Your objective:
Where the listing below has a line with "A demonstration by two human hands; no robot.", write out exactly that line and every line after it, stopping after the line with "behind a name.".

-- Opening Marker --

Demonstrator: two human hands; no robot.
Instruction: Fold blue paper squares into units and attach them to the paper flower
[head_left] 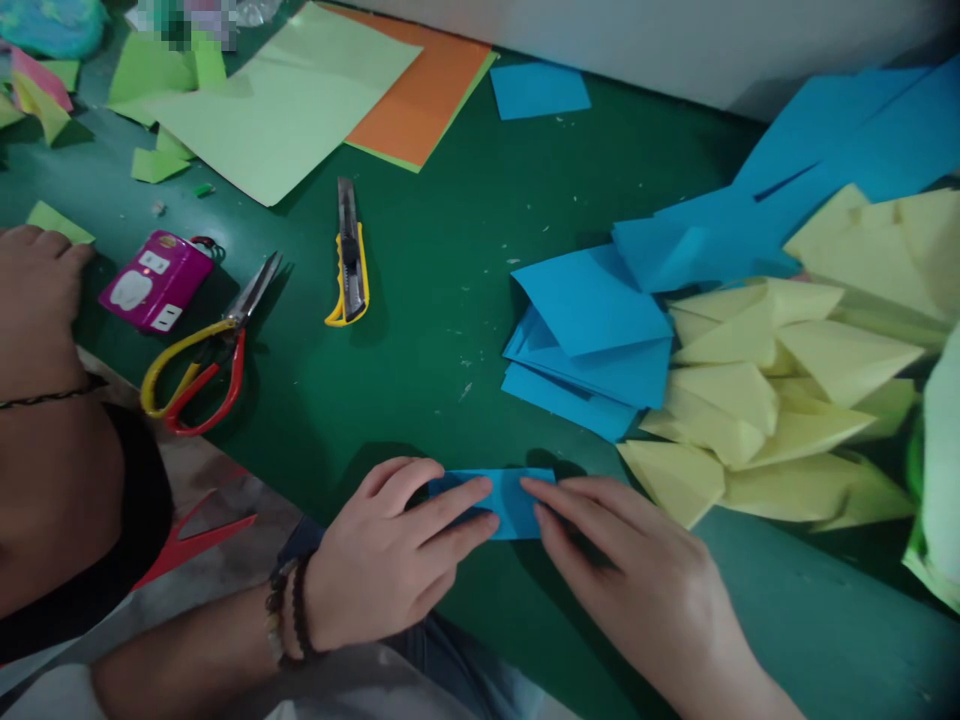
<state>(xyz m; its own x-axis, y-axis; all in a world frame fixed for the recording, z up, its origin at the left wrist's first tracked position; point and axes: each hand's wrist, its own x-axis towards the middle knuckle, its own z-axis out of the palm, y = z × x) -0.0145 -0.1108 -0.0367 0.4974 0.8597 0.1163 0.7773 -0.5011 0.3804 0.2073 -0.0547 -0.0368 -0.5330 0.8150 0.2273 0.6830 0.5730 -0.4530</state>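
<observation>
Blue paper (513, 508), left grip (379, 560) spread across, right grip (649, 560) touching end

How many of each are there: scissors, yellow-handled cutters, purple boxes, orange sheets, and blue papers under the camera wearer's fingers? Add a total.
Scissors: 1
Yellow-handled cutter: 1
Purple box: 1
Orange sheet: 1, partly covered
Blue paper under the fingers of the left hand and right hand: 1
Total: 5
</observation>
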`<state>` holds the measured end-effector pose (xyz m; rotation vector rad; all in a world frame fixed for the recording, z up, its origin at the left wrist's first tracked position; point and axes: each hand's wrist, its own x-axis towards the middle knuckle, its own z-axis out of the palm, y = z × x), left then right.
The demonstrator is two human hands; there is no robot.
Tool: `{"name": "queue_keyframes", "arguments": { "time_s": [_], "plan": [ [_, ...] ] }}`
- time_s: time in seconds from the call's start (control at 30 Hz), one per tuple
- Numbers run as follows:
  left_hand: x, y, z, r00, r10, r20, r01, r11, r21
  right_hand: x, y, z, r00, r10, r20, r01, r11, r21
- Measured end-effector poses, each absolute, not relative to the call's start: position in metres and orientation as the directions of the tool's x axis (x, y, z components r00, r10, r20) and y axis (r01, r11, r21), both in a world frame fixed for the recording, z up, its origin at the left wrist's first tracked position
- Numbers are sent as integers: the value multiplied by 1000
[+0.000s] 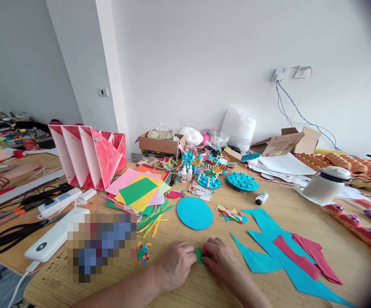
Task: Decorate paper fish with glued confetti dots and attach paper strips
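Note:
A small green piece of paper [199, 255] lies between my hands near the table's front edge. My left hand [179, 262] has its fingers closed at the left side of this paper. From the right, my right hand [218, 258] pinches the paper's other side. A blue paper circle [194, 213] lies just beyond my hands. Tiny coloured paper dots [142, 252] are to the left of my left hand, with green and yellow strips [155, 217] behind them. Blue paper offcuts [260, 261] and red offcuts [297, 259] are spread out at the right.
Coloured sheets [138, 191], a red-and-white rack [92, 158], a white power bank [55, 235] and black scissors [19, 233] are at the left. Blue decorated discs [242, 182] and glue bottles [183, 174] stand behind. A white mug [323, 186] is at right; another person's arm [9, 177] is far left.

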<state>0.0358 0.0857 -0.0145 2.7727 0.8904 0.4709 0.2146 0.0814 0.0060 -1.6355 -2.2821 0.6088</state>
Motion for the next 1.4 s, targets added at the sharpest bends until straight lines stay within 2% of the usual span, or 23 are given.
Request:
{"name": "queue_keyframes", "arguments": {
  "time_s": [0.43,0.67,0.77,0.93,1.07,1.27,1.4],
  "plan": [
    [36,82,-13,751,623,219,569,-779,262,214,80,10,-332,942,-38,837,276,-472],
    [35,81,-10,779,598,189,561,-799,215,215,79,8,-341,940,-5,828,298,-474],
    [34,77,3,781,596,188,558,-800,220,215,79,7,-343,939,7,828,306,-470],
    [22,77,39,762,616,199,553,-779,294,217,79,8,-344,939,18,826,312,-469],
    [-4,89,64,688,688,230,612,-721,325,219,76,15,-334,941,51,804,313,-506],
    [-53,107,64,581,811,68,769,-574,281,219,71,25,-307,936,172,770,351,-533],
    [-76,108,59,545,838,23,801,-529,280,218,72,24,-309,933,185,763,359,-538]
  ]
}}
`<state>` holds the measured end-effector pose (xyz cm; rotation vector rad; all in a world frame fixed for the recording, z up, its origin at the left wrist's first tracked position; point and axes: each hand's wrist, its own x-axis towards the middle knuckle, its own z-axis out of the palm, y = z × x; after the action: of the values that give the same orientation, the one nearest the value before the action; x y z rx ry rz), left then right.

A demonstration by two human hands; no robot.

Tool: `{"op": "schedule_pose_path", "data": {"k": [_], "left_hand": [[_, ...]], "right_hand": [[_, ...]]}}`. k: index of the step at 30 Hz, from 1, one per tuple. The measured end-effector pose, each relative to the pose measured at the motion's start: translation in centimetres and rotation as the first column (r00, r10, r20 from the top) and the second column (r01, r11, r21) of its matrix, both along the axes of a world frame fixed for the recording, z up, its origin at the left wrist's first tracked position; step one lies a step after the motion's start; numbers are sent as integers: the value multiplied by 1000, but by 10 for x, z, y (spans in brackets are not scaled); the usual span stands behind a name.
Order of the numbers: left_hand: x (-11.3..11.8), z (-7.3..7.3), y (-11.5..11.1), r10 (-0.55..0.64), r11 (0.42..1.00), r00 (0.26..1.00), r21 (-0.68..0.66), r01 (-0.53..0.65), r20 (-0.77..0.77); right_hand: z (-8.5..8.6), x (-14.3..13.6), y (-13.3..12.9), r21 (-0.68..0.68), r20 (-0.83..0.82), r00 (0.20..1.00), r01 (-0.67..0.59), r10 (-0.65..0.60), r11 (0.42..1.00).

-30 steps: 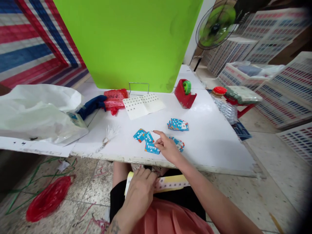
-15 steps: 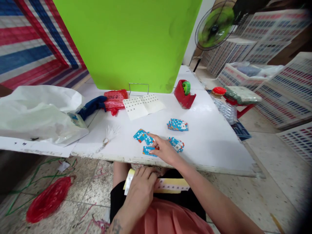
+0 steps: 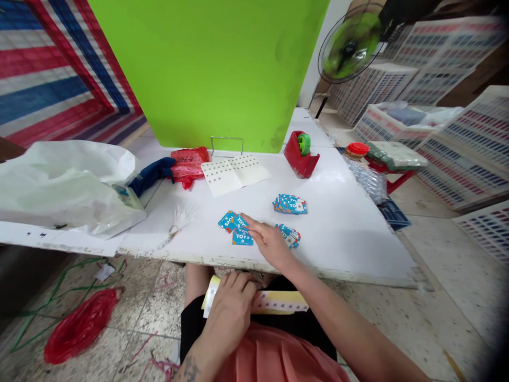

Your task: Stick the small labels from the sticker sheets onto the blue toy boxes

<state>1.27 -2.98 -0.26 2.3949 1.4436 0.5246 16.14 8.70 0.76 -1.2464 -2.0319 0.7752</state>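
Note:
On the white table lie several blue "TOYS" cards [image 3: 242, 237] in a loose overlapping group. My right hand [image 3: 270, 244] is over their right side, its fingers stretched out and the fingertips at the upper card; no card shows in its grip. Just right of that hand is a fanned bunch of cards [image 3: 293, 237], partly hidden by it. Farther back sits a second stack of cards [image 3: 292, 204]. In my lap, my left hand [image 3: 233, 300] is closed over a yellow-backed strip of stickers [image 3: 278, 301], its fingertips curled and partly hidden.
A sticker sheet [image 3: 234, 175], a red package [image 3: 190, 163] and a red tape dispenser [image 3: 303, 156] are toward the back, before a green board [image 3: 214, 74]. Tag strings [image 3: 181, 220] and a white bag [image 3: 67, 185] lie left. A fan [image 3: 350, 48] stands back right.
My right hand has let go of the nearest card, which now lies against the others. Its fingers have straightened and shifted slightly away from me. My left hand stays put.

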Motion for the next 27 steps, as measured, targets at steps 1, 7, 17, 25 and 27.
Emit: {"op": "schedule_pose_path", "data": {"k": [1, 7, 17, 25, 27], "left_hand": [[0, 1, -1, -5, 1000, 1000, 7, 5, 10], [7, 4, -5, -72, 991, 997, 112, 67, 41], [28, -20, 6, -97, 975, 987, 187, 120, -129], [34, -19, 6, -71, 966, 956, 219, 137, -284], [35, -19, 6, -70, 965, 955, 224, 138, -288]], "right_hand": [[2, 4, -2, -32, -58, 998, 6, -8, 999], [0, 36, -24, -237, -110, 994, -52, 27, 970], [5, 46, -40, 54, 80, 984, 156, -160, 986], [2, 56, -37, -155, 195, 979, 83, -52, 984], [1, 55, -36, -151, 234, 972, 54, -17, 987]]}}
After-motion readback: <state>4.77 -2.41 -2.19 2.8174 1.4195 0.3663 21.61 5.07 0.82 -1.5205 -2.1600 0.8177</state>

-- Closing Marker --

Written response:
A demonstration by two human hands; no robot.

Tool: `{"op": "schedule_pose_path", "data": {"k": [_], "left_hand": [[_, ...]], "right_hand": [[_, ...]]}}`. k: index of the step at 30 Hz, from 1, one per tuple. The measured end-effector pose, each relative to the pose measured at the motion's start: translation in centimetres and rotation as the first column (r00, r10, r20 from the top) and the second column (r01, r11, r21) of its matrix, both along the axes of a world frame fixed for the recording, z up, its origin at the left wrist's first tracked position; step one lies a step after the motion's start; numbers are sent as integers: the value multiplied by 1000, but by 10 for x, z, y (spans in brackets are not scaled); the usual span stands behind a name.

Nothing remains open in this exercise.